Copyright owners may now be filing more copyright applications because district courts in New York, Arizona and Alaska have ruled that registration of a compilation does not suffice to register the individual works included in the compilation unless the individual works and authors are specifically identified on the application. For new works, copyright owners should now register new works individually in addition to registering the compilation, or specifically identify each work and author on the compilation application.  For works previously included in a compilation registration, but not specifically identified, copyright owners must either seek individual registration or supplement the original registration. Prior to the three recent decisions, the Copyright Office had permitted, and based in part on that policy courts had allowed, that a single registration for the compilation sufficed to register the individual works included in that compilation regardless whether the individual authors and works were specifically identified.

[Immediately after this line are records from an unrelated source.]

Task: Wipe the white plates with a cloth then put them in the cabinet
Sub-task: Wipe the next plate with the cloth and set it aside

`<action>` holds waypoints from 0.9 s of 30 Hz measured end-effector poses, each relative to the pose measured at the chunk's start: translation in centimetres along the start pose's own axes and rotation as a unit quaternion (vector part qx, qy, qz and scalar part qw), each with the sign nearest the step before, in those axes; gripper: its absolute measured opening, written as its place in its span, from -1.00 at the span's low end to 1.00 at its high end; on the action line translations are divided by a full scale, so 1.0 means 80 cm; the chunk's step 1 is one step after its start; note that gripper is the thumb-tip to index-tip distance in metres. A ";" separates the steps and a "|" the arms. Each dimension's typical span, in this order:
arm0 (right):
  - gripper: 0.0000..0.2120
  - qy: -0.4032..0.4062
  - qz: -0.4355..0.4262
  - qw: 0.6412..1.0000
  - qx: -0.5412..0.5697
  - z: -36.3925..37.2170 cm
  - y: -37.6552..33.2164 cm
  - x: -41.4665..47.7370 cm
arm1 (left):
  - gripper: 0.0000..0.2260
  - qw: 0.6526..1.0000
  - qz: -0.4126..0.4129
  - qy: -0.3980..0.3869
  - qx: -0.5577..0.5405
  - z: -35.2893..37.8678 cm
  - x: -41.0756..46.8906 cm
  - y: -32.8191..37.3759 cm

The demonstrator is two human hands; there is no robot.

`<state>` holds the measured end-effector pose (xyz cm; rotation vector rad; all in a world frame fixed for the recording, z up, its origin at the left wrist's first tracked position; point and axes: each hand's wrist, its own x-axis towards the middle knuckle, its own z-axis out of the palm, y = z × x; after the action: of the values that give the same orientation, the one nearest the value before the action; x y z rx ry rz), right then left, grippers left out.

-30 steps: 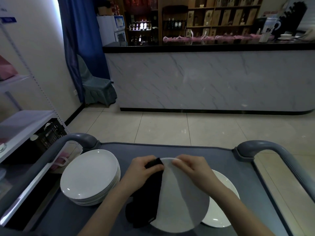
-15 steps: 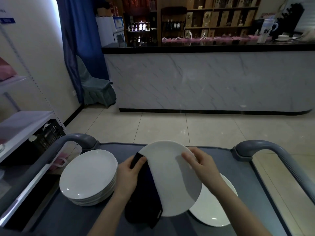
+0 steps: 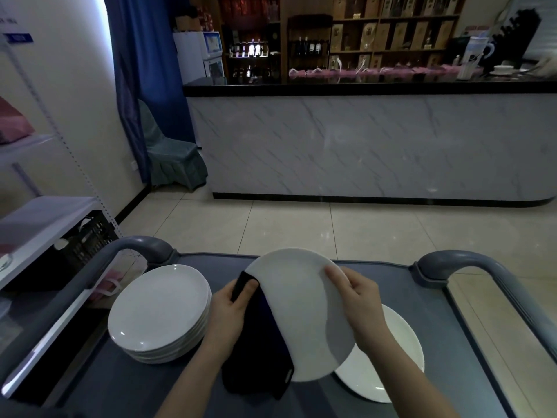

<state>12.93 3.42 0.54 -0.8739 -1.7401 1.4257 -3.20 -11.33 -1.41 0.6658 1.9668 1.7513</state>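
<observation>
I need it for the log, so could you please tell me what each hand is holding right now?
Left hand: closed, gripping the black cloth against the lifted white plate.
Right hand: closed, pinching that plate's rim.

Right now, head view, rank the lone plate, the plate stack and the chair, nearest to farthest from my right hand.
1. Lone plate, under the right hand.
2. Plate stack, left on cart.
3. Chair, far left, across the floor.

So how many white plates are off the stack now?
2. The held plate sits tilted between the left hand, with the dark cloth, and the right hand; the second plate lies on the cart beneath it. Any under that are hidden.
</observation>
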 end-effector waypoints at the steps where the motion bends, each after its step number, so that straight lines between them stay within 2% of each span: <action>1: -0.68 0.011 0.021 1.000 0.019 0.002 0.003 -0.004 | -0.85 1.000 -0.005 0.006 0.002 -0.001 -0.001 -0.001; 4: -0.76 -0.023 0.020 1.000 -0.002 -0.002 0.007 -0.005 | -0.84 0.999 0.012 -0.012 0.046 -0.007 0.000 0.002; 7: -0.76 -0.076 -0.037 0.994 -0.074 -0.013 -0.001 0.007 | -0.90 0.995 0.048 -0.065 0.060 -0.007 0.005 0.015; 11: -0.72 -0.190 -0.116 0.955 -0.196 -0.003 -0.008 0.010 | -0.84 0.969 0.094 -0.164 0.160 0.004 0.011 0.032; 13: -0.71 -0.204 -0.125 0.946 -0.217 -0.001 -0.008 0.011 | -0.84 0.967 0.081 -0.184 0.155 0.008 0.009 0.030; 15: -0.74 -0.172 -0.128 0.957 -0.195 -0.004 -0.010 0.010 | -0.85 0.979 0.066 -0.142 0.128 0.009 0.006 0.023; 17: -0.71 -0.103 -0.110 0.978 -0.142 -0.007 -0.009 0.007 | -0.88 0.993 0.055 -0.054 0.085 0.007 0.003 0.014; 19: -0.67 -0.013 -0.057 0.997 -0.050 -0.005 -0.006 0.000 | -0.87 0.999 0.029 0.013 0.033 0.008 -0.002 0.007; 21: -0.66 0.046 0.024 0.998 0.037 0.001 -0.002 -0.008 | -0.83 0.999 -0.010 0.045 -0.003 0.009 -0.009 0.000; 23: -0.67 0.036 0.062 0.997 0.043 0.001 0.002 -0.013 | -0.82 0.998 -0.023 0.054 -0.019 0.008 -0.012 -0.005; 27: -0.80 -0.079 -0.012 0.993 -0.081 -0.020 -0.014 0.000 | -0.85 0.999 0.031 0.029 0.007 0.001 -0.008 0.004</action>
<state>14.26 4.03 1.85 -0.8411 -2.0013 1.3850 -2.64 -11.61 -1.09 0.6948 2.0198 1.8147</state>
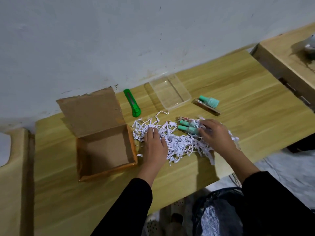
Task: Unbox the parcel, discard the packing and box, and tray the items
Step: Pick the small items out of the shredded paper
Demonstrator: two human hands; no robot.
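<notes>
An open cardboard box [105, 147] stands empty on the wooden table, its lid leaning back. To its right lies a heap of white shredded paper [179, 142]. My left hand [155, 147] rests flat on the heap's left part, fingers spread. My right hand [216, 135] lies on the right part, its fingertips touching two mint-green bottles [188, 126] that lie among the shreds. A third mint-green bottle [208, 100] lies on a brown carton further back. The clear plastic tray [170, 94] sits empty near the wall.
A green utility knife [133, 103] lies between the box and the tray. A black-lined bin [219, 213] holding shredded paper stands below the table's front edge. Another desk [289, 57] adjoins at the right. The wall runs along the back.
</notes>
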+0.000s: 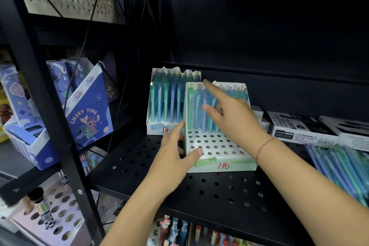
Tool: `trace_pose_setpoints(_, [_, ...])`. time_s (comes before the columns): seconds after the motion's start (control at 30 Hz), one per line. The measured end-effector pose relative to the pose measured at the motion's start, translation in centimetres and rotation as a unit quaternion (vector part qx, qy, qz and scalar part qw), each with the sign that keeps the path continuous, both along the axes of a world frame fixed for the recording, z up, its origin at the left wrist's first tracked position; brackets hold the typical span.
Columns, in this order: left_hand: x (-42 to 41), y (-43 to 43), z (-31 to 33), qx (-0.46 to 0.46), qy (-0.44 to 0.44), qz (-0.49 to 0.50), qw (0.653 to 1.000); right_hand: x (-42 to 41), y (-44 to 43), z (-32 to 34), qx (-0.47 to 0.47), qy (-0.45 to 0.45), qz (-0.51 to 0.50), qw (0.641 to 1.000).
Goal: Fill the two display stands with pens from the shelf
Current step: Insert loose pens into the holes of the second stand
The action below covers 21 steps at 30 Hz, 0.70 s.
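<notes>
Now, loose pens [339, 168]: flat on shelf [199, 189], right of right hand, long axes near-to-far.
Left hand [173, 158]: clasps near stand [219, 163] at left corner.
Right hand [235, 118]: released, fingers spread on standing pens [191, 110]; nearer the loose ones.
Far stand [157, 127]: looks full.

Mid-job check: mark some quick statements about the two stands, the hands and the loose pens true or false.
1. The front stand has empty holes in its front rows. True.
2. The left hand holds a pen. False: it holds the front stand's left edge.
3. On the shelf, right of the front stand, lie loose pens. True.
4. The right hand grips a loose pen. False: it reaches over the pens in the front stand, fingers straight.
5. The rear stand is bare. False: it is packed with upright pens.
</notes>
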<state>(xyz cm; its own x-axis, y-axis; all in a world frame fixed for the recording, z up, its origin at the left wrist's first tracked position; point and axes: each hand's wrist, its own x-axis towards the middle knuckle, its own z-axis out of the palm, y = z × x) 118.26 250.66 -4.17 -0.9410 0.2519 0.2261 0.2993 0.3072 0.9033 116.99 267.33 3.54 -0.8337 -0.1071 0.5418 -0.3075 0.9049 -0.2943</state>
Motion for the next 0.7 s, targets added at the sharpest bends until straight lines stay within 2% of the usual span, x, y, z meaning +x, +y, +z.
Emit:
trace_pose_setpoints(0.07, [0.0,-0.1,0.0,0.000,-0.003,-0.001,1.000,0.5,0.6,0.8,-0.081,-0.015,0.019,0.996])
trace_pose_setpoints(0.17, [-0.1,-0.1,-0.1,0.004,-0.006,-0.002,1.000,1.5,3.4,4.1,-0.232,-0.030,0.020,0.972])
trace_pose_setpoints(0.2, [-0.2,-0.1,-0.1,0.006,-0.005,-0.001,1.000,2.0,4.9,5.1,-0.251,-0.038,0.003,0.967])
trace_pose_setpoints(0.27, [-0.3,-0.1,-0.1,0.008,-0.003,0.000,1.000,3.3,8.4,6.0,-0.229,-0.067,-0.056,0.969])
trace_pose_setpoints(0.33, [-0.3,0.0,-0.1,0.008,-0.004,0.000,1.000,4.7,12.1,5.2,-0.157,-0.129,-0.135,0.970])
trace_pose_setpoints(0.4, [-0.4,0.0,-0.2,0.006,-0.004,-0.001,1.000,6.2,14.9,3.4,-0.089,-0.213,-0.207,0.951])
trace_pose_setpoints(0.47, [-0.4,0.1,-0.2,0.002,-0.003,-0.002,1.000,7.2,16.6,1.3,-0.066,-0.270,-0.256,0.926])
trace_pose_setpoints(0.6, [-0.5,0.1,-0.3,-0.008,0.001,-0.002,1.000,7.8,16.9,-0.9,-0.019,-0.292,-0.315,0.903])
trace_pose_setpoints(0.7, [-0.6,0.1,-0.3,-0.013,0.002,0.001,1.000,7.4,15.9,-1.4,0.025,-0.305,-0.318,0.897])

I see the recent decisions as a product of the information age. The established rule was one steeped in practicality. It was cumbersome for owners to prepare applications, and for Copyright Office employees to file and catalog them. Searching was cumbersome, because one had to go to the Copyright Office to look through the catalog and review hard copy files. Access to deposit copies was restricted. As a practical matter, few were actually searching, and it seemed wasteful to require more burden and paper when a single registration would suffice in many instances.

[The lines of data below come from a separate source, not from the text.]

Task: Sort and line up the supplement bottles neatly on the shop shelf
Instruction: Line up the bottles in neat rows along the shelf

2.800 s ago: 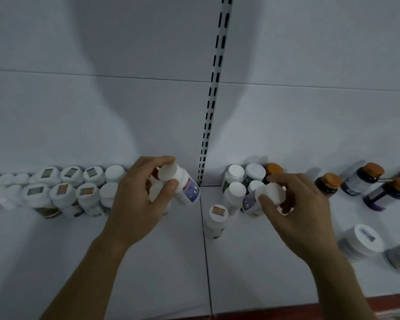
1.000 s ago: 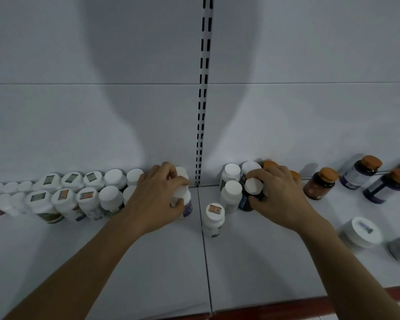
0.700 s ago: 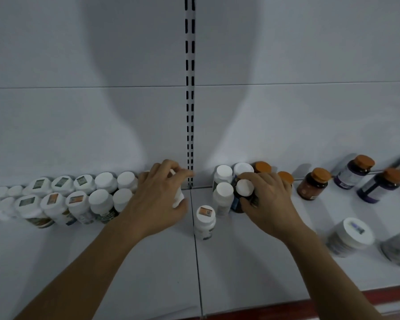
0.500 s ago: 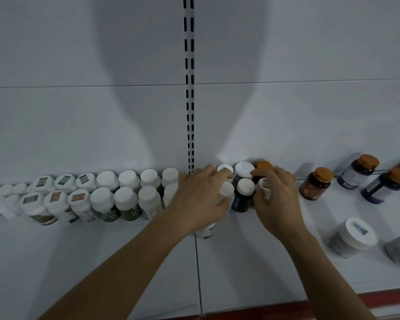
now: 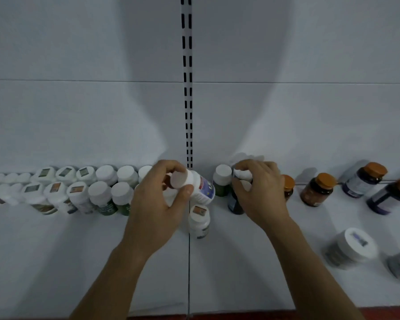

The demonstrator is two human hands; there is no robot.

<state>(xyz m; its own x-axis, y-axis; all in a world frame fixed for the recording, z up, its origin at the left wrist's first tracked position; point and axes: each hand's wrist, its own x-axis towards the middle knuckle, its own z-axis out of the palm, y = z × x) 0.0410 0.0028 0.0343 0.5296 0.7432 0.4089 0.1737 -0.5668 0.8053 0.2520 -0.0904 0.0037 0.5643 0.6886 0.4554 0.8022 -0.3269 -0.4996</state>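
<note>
At the shelf seam (image 5: 189, 262), left hand (image 5: 157, 204) had lifted a white, blue-labelled plastic bottle (image 5: 200, 187) for sorting, fingers curled round it; right hand (image 5: 261, 192) gripped a dark white-capped bottle (image 5: 234, 204).

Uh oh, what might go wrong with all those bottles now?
The left hand holds a white bottle tilted, close to a lone sticker-capped bottle. Setting it down carelessly might knock that one over. The right hand grips a dark bottle in a crowded cluster, so a bump may topple the orange-capped bottle beside it.
</note>
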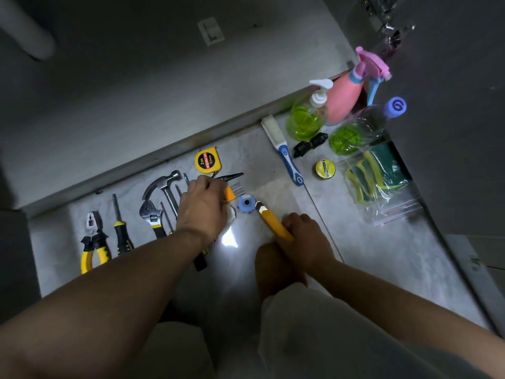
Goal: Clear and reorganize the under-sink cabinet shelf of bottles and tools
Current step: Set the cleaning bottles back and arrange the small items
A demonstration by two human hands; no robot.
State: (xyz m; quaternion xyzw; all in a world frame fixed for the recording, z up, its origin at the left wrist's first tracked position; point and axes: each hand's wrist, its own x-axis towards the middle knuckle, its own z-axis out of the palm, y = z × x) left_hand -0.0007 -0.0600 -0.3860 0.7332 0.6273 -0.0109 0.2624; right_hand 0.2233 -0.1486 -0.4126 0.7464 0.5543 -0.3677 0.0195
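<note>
Tools lie in a row on the pale floor: yellow pliers (pixel 94 242), a black-and-yellow screwdriver (pixel 120 228), an adjustable wrench (pixel 150 214) and a hammer (pixel 164 184). My left hand (pixel 203 209) is closed on a small orange-handled wire brush (pixel 233 191), just below a yellow tape measure (pixel 208 160). My right hand (pixel 306 236) grips a yellow utility knife (pixel 273 221), whose tip touches a blue round part (pixel 246 203). At the back right stand a green soap pump bottle (pixel 307 119), a pink spray bottle (pixel 347 97) and a clear bottle with a blue cap (pixel 363 127).
A white-and-blue brush (pixel 284 151), a black bundle (pixel 310 144), a yellow tape roll (pixel 325 168) and a bag of green sponges (pixel 382 181) lie at the right. The cabinet's edge (pixel 164 151) runs diagonally behind the tools. My knees are at the bottom.
</note>
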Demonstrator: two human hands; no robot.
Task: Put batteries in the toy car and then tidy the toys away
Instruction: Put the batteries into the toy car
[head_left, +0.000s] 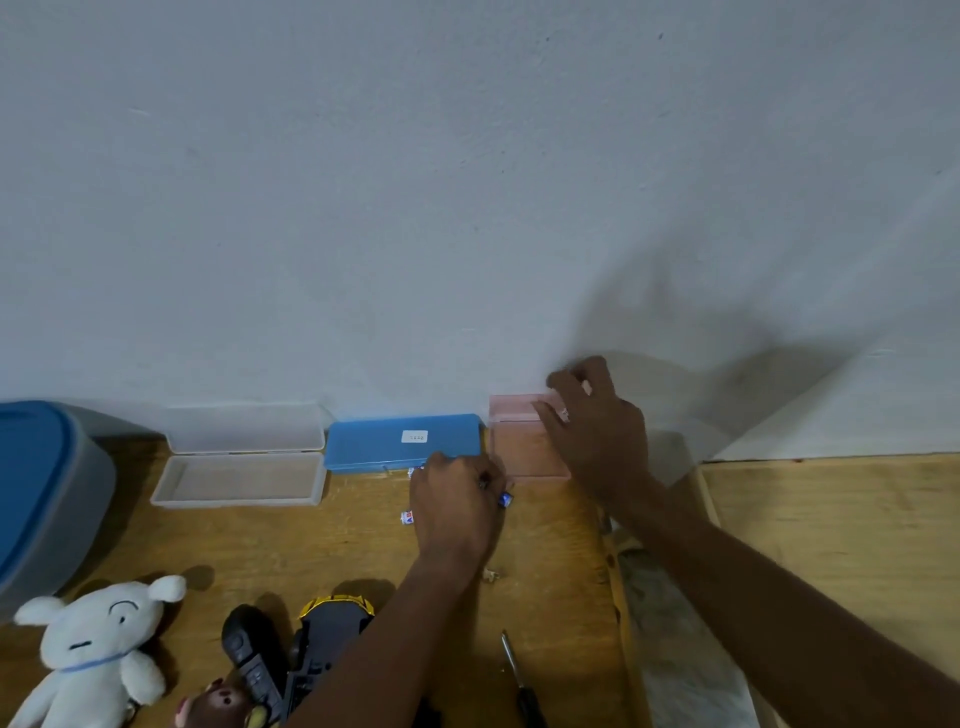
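Observation:
My left hand (457, 501) rests knuckles up on the wooden table, fingers curled over batteries: one blue-and-white battery end (506, 500) shows at my fingertips and another battery (408, 517) pokes out at the hand's left side. My right hand (597, 431) reaches over the pink box (519, 457) at the wall and pinches the top edge of its raised lid. The black and yellow toy car (332, 631) lies upside down near the front edge, partly hidden by my left forearm. A black remote (247, 652) lies just left of it.
A closed blue box (400, 441) and an open clear box (239, 480) stand along the wall. A big bin with a blue lid (36, 493) stands at far left. A white plush dog (98, 649), a brown plush (218, 701), a screwdriver (519, 680) and a small screw (491, 574) lie in front.

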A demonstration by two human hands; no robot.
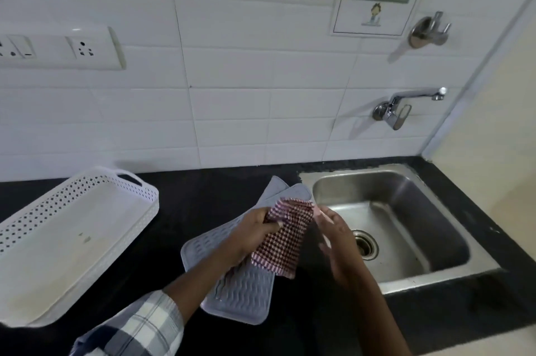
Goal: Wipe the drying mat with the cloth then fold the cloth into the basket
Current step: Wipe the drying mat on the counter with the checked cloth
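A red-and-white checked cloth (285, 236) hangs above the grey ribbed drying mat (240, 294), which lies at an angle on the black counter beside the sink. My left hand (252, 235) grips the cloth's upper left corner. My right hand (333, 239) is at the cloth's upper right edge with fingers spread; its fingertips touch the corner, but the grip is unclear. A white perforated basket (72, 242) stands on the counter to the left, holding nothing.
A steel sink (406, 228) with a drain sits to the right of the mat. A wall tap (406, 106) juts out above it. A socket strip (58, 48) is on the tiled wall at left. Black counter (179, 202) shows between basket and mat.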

Now we can now store, and find, almost everything online. Instead of having to send a person to the Copyright Office to look at paper records, one is increasingly able to get information online. And we expect that. We want to be able to access and search all information all the time. Now that logistical impediments to discovering information are being removed, we won’t tolerate faulty inputs. In particular for those who want to license, and therefore benefit from fast and complete access to comprehensive information about prior art, the modification of behavior certain to result from recent court decisions is a boon.